For the first time at Weber State University, Project Success Inc. — an Ogden-based, nonprofit community learning center — put on the 24th annual Juneteenth Freedom and Heritage Festival on Saturday.
The event was Project Success’ version of Juneteenth, the oldest and most widespread of celebrations marking the anniversary of the end of slavery in the United States.
This year’s Juneteenth celebration is themed “Created Equal” and is especially significant because it’s also the 150-year anniversary of President Abraham Lincoln enacting that all enslaved in the Confederate territory be forever freed with the Emancipation Proclamation, and the 50-year anniversary of Martin Luther King Jr.’s historic march on Washington D.C.

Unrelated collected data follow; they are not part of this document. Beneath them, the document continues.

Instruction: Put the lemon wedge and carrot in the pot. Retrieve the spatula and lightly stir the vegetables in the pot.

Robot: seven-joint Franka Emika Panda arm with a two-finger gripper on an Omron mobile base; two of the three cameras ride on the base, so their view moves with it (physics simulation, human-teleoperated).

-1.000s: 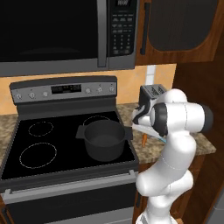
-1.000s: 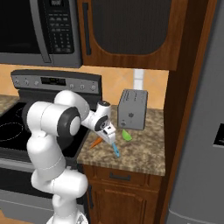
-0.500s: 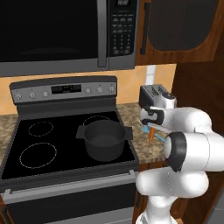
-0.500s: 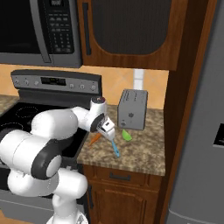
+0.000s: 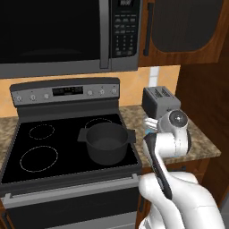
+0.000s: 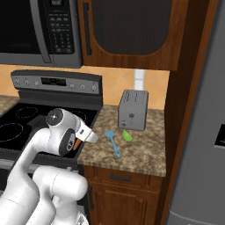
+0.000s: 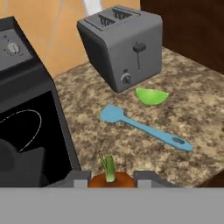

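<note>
My gripper (image 7: 112,178) is shut on the carrot (image 7: 114,179), a stubby orange piece with a green stalk poking up between the fingers. In the right base view the carrot (image 6: 77,144) hangs at the hand over the seam between stove and counter. The yellow-green lemon wedge (image 7: 152,96) (image 6: 127,136) lies on the granite counter in front of the toaster. Beside it lies the blue spatula (image 7: 144,127) (image 6: 112,141), flat, blade toward the stove. The dark pot (image 5: 107,142) stands on the stove's right front burner, left of the hand.
A silver toaster (image 6: 133,116) (image 7: 122,43) stands at the back of the counter (image 7: 192,113). The black stove top (image 5: 44,152) lies to the left, with a microwave (image 5: 58,36) above it. A wooden cabinet wall (image 6: 189,110) bounds the counter on the right.
The arm has folded lower and the hand has drawn back a little toward the stove with the carrot in its grip. Lemon wedge, spatula and pot have not moved.
</note>
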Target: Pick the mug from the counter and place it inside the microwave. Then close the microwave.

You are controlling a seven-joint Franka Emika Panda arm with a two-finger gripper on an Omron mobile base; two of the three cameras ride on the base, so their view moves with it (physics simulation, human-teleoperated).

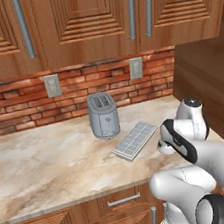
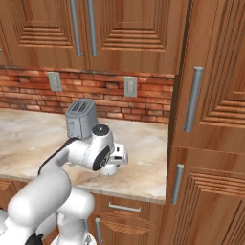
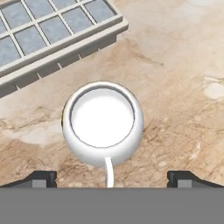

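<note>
On the marbled beige counter (image 3: 183,65), the round white mug (image 3: 103,122) sits upright directly below the gripper (image 3: 112,177), between its 2 spread, empty fingertips (image 3: 41,178). A ridged grey grid tray (image 3: 48,37) lies just beside the mug.

White glossy arm (image 1: 193,173) built of rounded tubular links, smooth shells, no visible cables or screws. Dark grey-black rings and bands at the joints; one black disc cap on the lower elbow joint, a dark strap-like band curving along the upper link. Wrist joint (image 2: 99,143) is a white cylinder with a dark round cap on top and a dark side ring. Finger tips (image 3: 43,178) small, dark, blocky, with a lighter grey patch on each.
</note>
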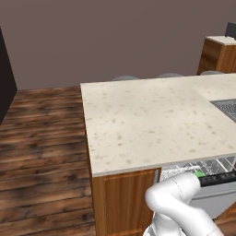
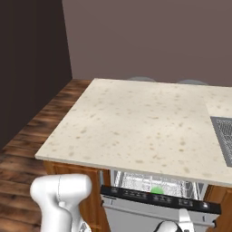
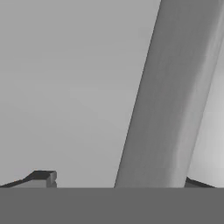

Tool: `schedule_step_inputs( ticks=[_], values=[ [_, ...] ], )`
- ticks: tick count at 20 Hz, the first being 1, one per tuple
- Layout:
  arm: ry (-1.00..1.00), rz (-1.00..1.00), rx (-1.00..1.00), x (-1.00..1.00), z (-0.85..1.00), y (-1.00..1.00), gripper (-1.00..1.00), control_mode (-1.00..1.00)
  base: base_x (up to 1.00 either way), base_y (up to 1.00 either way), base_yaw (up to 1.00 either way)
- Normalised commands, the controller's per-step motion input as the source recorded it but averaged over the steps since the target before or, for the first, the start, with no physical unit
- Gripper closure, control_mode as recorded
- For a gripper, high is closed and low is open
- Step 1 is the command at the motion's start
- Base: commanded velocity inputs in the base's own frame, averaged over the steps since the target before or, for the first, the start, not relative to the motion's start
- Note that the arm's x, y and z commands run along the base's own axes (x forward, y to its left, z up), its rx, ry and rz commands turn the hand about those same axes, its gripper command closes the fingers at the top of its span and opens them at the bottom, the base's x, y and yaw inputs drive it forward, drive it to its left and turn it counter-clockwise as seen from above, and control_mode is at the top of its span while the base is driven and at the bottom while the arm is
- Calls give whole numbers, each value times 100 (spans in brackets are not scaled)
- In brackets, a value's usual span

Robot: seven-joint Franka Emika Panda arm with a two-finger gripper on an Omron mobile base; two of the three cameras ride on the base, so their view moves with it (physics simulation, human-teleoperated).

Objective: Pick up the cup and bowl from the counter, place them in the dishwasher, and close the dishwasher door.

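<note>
The beige speckled counter has nothing standing on its top. Under its front edge the dishwasher is ajar, showing white wire racks. The green cup sits in the rack just behind the door's dark control strip. The bowl is out of view. In the hand view the pale grey dishwasher door is very close, and its bar handle runs slantwise across it. My gripper is open, with the handle's lower end between its fingertips, nearer the right one.
A dark grey grated inset lies in the counter's right side. A separate wooden cabinet stands at the back right. Grey stool tops show behind the counter. Wooden floor stretches to the left.
</note>
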Motion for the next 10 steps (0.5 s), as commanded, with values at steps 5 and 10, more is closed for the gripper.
schedule_step_inputs(
  ticks=[5,10],
  values=[
    [-15,0,-6,63,-56,-49,-100,-100,0,0,0],
    [-17,0,-8,41,-62,-58,-100,-100,0,0,0]
  ],
)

The festival featured a “freedom timeline” highlighting significant civil rights events in both U.S. and Utah history, live performances by musical artists and step teams, food vendors, a health and wellness fair, face painting by the clown Tita La Payasita, and various booths and activities for attendants.
Chris Norton was one of the vendors, representing with his Southern Smoke BBQ tent.
“I love making good Southern food for the masses,” Norton said.
Barbecue ribs in hand, some families took seats to watch local, regional and national performances, featuring rhythm and blues artist Jordan Soul and the Joe McQueen Jazz Ensemble, hip-hop artist Andru Markel and Mr. 200, and Ogden’s local Step Ladies of Today, just to name a few.
Betty Sawyer, the co-founder of Project Success and director of WSU’s State GEAR-UP Partnership, said Project Success’ goal is to engage the community and help celebrate the history and the life and times of African-Americans that have influenced not only the nation, but Utah as well.
The 2010 Census estimated for 2011 that out of the 2,763,885 residents in Utah, African-Americans comprise only 1.3 percent, or 29,287. Ogden, home to 83,793 residents, has an African-American population of only 2.2 percent, contrasting with a national average of around 13 percent.
Despite Utah’s relatively small population of African-Americans, the event was open for everyone and intended to celebrate diversity. Groups like Black Scholars United were at the event, aiming to raise awareness of racial issues and promote tolerance and diversity.
“We are a recruitment place where anyone can join, and we promote community service, higher education and Weber State,” said Juhi Dubal, president of Black Scholars United at WSU.
The Juneteenth festival attracted not just Utah residents, but many others from other states and countries, such as Behaion Fitzjames from Denver, Colo., and Kania Gardner from Kenya, Africa, both involved in Clearfield Job Corps.
The festival being held at WSU for the first time this year is significant to the campus community because of the importance of diversity on campus. Forrest Crawford is currently serving as the assistant to the president for diversity until Adrienne Andrews takes over the position on July 1. Crawford, who has been at WSU since 1977, said he’s seen changes within the university as far as diversity goes.
“What you saw is an evolution over time where diversity began to get a wider audience and voice of concern,” Crawford said. “Now you see diversity stranding into the academic arena. You have faculty who are now doing research and scholarly interest in diversity, multiculturalism, gender studies, and so forth and so on.”
Crawford said the diversification of WSU isn’t without challenge, though.
“Part of our challenge now is to say, as we’re reaching out to these communities who have not had a traditional relationship with us, how do we make them feel like Weber State is their culture and community also? How do we make them feel like they are equal partners, equal stakeholders in building Weber State as a culture?”